In just seven games this season, Tanev has drawn seven penalties, which leads the NHL. In 82 games last season, Kessel drew three. Tanev has already absorbed 22 hits and dished 29. Last season, Opponents hit Kessel only 52 times, and he returned the favor only 12 times. Kessel also scored 82 points, which is a level Tanev will unlikely achieve, but Tanev is helping the Penguins goal differential. (All stats from NaturalStatTrick.com)
Tanev scored the shorthanded game-winner with a fluky bounce for the 3-2 OT win against Colorado Wednesday night, but hard work creates luck.
As the Penguins’ identity makeover begins to take shape even without half of their top-nine forwards who are missing time due to injury, the Penguins relentless puck pursuit, physicality, and speed have been evident.
While Kessel feasted on power-play opportunities, Tanev is creating them.
“I think it’s just playing physical and trying to make defenders as uncomfortable as you can. Put them in spots they don’t want to be in and hope for the best,” Tanev said of his penalty drawing prowess. “…you want to play that type of game. In your face and hard, and you’re able to draw penalties in those situations.”
It may be harsh, but opponents were not uncomfortable against the Penguins for most of last season. The goal has been to become tough to play against. This season, the Penguins lead the NHL in hits per game (34.3). They led the NHL in hits per game last season, too (28.8), but this season the hits appear to be more impactful, or more specifically, they are harder hits.
Penguins 40-goal scoring winger Jake Guentzel also blocked a pair of heavy shots Wednesday night. Just as freewheeling, undisciplined play can be contagious, so too can hard-nosed desperate play.
“Anytime you have such a gifted goal scorer that’s willing to play physical, and you saw (Wednesday night) a couple of huge blocked shots.

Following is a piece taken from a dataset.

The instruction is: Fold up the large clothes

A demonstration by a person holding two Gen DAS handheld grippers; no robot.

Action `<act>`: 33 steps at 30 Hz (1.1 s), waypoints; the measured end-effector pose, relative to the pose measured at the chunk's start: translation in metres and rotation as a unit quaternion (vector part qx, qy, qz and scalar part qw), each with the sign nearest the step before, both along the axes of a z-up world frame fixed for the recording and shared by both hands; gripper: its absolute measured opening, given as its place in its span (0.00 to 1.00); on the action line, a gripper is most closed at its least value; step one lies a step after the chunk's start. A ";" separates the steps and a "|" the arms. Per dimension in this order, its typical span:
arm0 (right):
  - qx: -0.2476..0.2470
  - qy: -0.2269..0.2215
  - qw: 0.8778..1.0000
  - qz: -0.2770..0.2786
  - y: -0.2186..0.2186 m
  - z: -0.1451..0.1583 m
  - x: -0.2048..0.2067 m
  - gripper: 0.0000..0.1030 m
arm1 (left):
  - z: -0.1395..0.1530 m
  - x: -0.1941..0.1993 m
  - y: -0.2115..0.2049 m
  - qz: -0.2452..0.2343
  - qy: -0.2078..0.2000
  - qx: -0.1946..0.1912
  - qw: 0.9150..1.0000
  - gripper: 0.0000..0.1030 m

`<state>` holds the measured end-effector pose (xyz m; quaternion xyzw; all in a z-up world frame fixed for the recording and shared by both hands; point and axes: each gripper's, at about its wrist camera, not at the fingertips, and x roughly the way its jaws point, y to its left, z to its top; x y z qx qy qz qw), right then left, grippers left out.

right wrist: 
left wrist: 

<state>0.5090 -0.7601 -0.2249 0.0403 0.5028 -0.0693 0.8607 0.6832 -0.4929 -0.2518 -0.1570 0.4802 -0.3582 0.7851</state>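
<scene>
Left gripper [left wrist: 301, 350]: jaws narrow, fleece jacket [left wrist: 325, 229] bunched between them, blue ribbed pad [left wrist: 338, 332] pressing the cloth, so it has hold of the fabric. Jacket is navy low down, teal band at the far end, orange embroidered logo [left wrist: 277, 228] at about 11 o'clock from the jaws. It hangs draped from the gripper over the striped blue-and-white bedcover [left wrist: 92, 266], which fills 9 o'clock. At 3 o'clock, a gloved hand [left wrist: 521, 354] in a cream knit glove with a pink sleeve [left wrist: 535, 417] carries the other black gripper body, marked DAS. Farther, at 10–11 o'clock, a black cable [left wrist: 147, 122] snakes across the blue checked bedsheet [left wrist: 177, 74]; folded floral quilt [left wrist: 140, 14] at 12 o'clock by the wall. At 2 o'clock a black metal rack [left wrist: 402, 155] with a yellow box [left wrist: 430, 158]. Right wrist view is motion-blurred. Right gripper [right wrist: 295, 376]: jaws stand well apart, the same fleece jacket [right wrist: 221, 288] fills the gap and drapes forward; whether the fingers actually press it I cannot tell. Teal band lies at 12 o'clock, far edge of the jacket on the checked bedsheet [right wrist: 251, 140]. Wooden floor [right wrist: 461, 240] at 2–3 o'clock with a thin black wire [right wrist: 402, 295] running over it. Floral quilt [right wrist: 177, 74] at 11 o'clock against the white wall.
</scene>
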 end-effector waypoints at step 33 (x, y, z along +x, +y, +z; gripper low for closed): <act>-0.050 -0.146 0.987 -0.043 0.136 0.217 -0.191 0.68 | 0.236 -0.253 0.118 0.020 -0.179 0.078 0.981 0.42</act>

He’s back out there and scores a huge goal for us,” Tanev said. “That’s great for the team, and you want that type of player who is able to put the puck in the net but at the same time do the dirty work.”
The Pittsburgh Penguins are playing a team game, which is something they talked about last season, but it usually ended there. Drawing penalties isn’t usually the art of diving like team owner Mario Lemieux was angrily accused of by fallen opponents, or waiting for simple mistakes from the other team. The “how” Tanev and the Penguins are drawing penalties is as important as the resulting power plays.
“He’s always around the puck, and he skates really well. The other team always has to draw (Tanev) down,” said fellow high energy grinder Patric Hornqvist. “He’s a great player to have on your team. I used to hate to play against him because he always comes in with speed, and it feels like you’re on the wrong side of him.”
As Hornqvist said, that is a good combination for drawing penalties, but it also creates opportunities for the Penguins to change the game, both in the immediate and the big picture. The Penguins’ power play has not slipped without Kessel. In fact, it may be a little better. The team has maintained the approximate 25% conversion ratio which means drawing more penalties leads to more goals.
Those penalties also force opponents to spend energy defending.
“(Tanev) came up big for us (Wednesday). He’s been really good, like all of the other guys,” Hornqvist said.
Like all of the other guys is a key phrase. The Penguins occasionally suffered from carrying too many passengers. After a couple of clunkers in the first couple of games this season, the Penguins are not experiencing that fate. They have energy, speed, and aggression, even if they have more talent on the IR list than on the ice.
It’s part of forging a new Pittsburgh Penguins identity. And those power-play opportunities are a nice little reward along the way.